§ Information supplied:
-- Opening Marker --
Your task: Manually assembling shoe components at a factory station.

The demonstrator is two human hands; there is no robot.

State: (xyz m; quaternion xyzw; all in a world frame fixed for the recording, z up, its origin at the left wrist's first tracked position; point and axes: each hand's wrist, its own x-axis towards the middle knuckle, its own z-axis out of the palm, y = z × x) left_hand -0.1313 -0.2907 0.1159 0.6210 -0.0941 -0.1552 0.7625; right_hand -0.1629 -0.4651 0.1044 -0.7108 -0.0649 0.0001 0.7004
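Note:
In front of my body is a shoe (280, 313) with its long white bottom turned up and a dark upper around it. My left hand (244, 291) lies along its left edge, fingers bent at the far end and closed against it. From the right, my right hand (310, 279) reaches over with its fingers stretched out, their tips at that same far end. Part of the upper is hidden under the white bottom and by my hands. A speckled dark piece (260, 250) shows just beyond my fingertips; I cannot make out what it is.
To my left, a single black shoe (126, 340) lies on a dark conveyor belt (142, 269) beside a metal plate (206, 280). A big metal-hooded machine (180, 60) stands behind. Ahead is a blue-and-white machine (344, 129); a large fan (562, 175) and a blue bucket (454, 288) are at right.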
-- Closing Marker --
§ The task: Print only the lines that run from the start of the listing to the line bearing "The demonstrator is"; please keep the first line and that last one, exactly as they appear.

§ Response for this exercise:
Your task: Manually assembling shoe components at a factory station.

The demonstrator is two human hands; there is no robot.

Further output is not needed for this exercise.